Task description -> Should a picture appear anywhere in the data, omit it and copy everything else exactly.

---+---

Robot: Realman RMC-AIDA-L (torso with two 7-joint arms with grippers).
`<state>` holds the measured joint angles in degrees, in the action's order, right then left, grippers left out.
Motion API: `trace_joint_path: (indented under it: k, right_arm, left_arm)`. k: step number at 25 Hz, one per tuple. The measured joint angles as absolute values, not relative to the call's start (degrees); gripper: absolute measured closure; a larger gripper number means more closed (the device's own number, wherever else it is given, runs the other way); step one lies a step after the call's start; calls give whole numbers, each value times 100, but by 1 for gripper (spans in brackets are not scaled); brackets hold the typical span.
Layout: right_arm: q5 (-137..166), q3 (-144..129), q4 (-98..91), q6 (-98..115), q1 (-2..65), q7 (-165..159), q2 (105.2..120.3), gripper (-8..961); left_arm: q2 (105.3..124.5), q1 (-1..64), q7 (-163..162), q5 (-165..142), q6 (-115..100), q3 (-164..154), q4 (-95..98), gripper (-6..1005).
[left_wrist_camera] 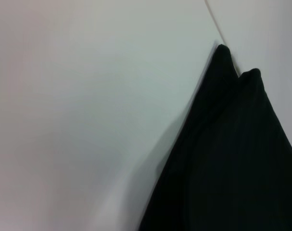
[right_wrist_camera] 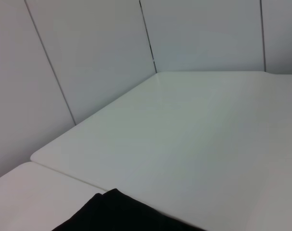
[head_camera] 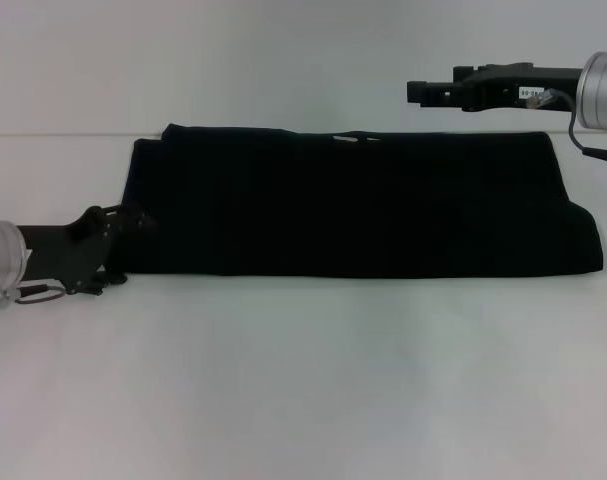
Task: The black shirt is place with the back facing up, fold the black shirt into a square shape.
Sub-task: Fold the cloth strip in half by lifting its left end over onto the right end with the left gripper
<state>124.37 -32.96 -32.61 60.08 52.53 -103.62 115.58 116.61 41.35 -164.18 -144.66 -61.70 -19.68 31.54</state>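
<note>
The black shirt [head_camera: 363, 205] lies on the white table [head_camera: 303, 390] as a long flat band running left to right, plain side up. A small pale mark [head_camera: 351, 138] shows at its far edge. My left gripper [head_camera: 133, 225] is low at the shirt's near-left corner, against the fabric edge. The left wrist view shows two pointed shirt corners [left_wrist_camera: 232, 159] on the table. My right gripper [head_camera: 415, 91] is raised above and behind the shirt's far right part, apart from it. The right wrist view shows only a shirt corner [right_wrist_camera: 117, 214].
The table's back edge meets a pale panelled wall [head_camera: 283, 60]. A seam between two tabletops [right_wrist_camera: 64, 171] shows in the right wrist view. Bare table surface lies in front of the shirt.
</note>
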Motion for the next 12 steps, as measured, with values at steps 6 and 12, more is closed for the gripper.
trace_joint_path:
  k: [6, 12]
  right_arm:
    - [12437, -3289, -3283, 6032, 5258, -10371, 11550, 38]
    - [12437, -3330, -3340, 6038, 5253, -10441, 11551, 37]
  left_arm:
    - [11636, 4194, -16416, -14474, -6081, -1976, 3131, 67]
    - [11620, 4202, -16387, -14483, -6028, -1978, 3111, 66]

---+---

Task answer ->
Robot: Realman RMC-AIDA-L (torso with two 7-joint arms with grippers).
`<state>` holds the measured joint angles in degrees, in the action's order, right then left, grippers left out.
Motion API: `trace_joint_path: (indented under it: k, right_arm, left_arm)`. k: step number at 25 Hz, one per tuple. The measured joint angles as absolute values, not relative to the call's start (degrees); gripper: absolute measured closure; a larger gripper number means more closed (the device's own number, wherever else it is given, runs the other way); step one lies a step after the call's start; calls give whole numbers, each value times 100, but by 1 for gripper (spans in brackets are not scaled); brackets hold the typical span.
Layout: right_arm: q5 (-137..166), q3 (-144..129), q4 (-98..91), q6 (-98..115), q1 (-2..65), q7 (-165..159), q2 (105.2..120.3), gripper (-8..961); left_arm: q2 (105.3..124.5), q1 (-1..64), q7 (-163..162), q5 (-165..142), q6 (-115..100), q3 (-164..154), q4 (-95..98), gripper (-6..1005).
[left_wrist_camera] 
[right_wrist_camera] 
[head_camera] 
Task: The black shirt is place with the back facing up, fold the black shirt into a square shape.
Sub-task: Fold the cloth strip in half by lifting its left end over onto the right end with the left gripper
<state>124.37 -32.96 -32.61 60.08 52.53 -103.62 115.58 116.61 41.35 -164.18 -144.66 -61.70 -19.68 31.54</state>
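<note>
The black shirt [head_camera: 363, 205] lies on the white table [head_camera: 303, 390] as a long flat band running left to right, plain side up. A small pale mark [head_camera: 351, 138] shows at its far edge. My left gripper [head_camera: 133, 225] is low at the shirt's near-left corner, against the fabric edge. The left wrist view shows two pointed shirt corners [left_wrist_camera: 232, 159] on the table. My right gripper [head_camera: 415, 91] is raised above and behind the shirt's far right part, apart from it. The right wrist view shows only a shirt corner [right_wrist_camera: 117, 214].
The table's back edge meets a pale panelled wall [head_camera: 283, 60]. A seam between two tabletops [right_wrist_camera: 64, 171] shows in the right wrist view. Bare table surface lies in front of the shirt.
</note>
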Motion for the next 12 steps, as measured, with values at steps 6 and 12, more is closed for the gripper.
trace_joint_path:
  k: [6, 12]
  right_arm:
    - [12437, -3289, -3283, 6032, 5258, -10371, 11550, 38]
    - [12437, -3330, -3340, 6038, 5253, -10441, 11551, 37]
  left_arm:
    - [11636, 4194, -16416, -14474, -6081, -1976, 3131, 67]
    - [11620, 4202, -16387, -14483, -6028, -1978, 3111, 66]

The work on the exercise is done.